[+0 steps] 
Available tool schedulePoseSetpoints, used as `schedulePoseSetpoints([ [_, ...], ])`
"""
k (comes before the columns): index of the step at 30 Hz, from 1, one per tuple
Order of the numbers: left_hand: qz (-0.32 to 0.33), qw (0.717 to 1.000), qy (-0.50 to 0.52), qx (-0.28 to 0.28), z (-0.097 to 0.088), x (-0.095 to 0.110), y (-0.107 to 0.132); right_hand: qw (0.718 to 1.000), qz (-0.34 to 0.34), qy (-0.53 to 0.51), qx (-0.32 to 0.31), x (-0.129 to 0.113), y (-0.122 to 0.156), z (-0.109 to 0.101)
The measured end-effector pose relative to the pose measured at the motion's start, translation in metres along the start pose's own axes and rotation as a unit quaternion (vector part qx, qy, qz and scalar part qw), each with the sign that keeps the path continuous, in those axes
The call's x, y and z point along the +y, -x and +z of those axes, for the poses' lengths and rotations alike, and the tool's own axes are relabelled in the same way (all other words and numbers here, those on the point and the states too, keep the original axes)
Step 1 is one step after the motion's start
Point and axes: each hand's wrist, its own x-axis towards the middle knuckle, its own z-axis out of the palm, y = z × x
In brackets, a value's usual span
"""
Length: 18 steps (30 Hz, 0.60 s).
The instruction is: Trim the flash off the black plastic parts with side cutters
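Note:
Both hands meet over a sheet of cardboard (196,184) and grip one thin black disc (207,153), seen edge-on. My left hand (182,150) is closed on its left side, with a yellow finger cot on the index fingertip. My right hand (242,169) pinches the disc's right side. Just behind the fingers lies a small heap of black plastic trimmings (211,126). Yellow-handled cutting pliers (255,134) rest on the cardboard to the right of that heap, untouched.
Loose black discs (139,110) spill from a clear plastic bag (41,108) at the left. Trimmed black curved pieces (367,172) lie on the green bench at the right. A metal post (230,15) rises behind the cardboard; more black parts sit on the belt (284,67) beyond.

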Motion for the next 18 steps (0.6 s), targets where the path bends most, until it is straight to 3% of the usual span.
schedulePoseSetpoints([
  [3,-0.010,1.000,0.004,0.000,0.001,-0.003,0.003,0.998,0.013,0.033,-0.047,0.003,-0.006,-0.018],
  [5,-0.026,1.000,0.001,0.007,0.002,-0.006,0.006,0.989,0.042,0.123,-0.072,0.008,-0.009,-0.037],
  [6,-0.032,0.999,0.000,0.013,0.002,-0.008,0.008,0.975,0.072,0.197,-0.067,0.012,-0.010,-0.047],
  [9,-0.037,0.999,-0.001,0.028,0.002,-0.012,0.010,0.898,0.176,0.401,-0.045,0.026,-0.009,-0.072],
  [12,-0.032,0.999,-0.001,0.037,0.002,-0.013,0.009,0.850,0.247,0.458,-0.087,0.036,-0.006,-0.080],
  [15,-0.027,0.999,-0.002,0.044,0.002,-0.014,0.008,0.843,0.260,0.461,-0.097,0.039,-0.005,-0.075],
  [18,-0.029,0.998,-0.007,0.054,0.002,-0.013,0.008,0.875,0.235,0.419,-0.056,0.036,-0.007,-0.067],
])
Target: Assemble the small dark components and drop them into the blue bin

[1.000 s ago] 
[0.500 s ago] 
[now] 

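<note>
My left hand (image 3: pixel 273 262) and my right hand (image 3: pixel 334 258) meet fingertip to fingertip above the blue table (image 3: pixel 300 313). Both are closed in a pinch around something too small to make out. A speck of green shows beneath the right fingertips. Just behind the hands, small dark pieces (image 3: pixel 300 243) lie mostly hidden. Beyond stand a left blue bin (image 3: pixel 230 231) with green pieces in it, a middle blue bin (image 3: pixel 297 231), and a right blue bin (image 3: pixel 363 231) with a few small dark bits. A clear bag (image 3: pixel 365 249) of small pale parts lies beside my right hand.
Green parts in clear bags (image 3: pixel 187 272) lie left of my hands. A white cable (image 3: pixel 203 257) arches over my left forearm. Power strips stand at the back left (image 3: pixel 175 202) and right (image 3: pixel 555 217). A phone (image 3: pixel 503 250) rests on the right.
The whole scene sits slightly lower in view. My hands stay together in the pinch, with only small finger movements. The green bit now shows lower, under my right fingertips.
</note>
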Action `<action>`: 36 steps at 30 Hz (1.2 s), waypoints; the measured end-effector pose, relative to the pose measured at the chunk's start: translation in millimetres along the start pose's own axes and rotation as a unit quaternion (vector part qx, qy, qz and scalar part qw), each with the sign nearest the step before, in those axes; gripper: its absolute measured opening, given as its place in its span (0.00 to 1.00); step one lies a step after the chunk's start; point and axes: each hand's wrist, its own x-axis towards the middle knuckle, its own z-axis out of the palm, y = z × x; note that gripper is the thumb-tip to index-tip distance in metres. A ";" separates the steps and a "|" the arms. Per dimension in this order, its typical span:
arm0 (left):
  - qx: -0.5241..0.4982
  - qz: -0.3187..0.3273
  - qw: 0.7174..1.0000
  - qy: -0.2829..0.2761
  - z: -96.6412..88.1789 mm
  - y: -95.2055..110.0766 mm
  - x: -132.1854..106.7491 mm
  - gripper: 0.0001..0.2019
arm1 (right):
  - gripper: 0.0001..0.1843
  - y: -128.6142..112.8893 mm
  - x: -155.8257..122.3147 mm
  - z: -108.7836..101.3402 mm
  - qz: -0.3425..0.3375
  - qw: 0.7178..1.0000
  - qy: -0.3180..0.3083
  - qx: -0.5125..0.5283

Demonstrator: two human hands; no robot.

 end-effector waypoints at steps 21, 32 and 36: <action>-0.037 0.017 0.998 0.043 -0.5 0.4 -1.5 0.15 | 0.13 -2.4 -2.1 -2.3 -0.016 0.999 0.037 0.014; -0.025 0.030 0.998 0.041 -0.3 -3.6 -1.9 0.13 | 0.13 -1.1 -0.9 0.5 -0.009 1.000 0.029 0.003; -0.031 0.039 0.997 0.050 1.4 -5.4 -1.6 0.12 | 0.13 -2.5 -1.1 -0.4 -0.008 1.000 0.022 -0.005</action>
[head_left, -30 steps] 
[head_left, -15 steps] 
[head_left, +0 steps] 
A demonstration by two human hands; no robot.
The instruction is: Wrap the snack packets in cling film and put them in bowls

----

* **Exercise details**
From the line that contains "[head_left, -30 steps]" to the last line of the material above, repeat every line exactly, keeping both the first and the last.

* **Response**
[head_left, -30 steps] 
[head_left, -15 steps] 
[head_left, +0 steps] 
A demonstration by two human hands; no robot.
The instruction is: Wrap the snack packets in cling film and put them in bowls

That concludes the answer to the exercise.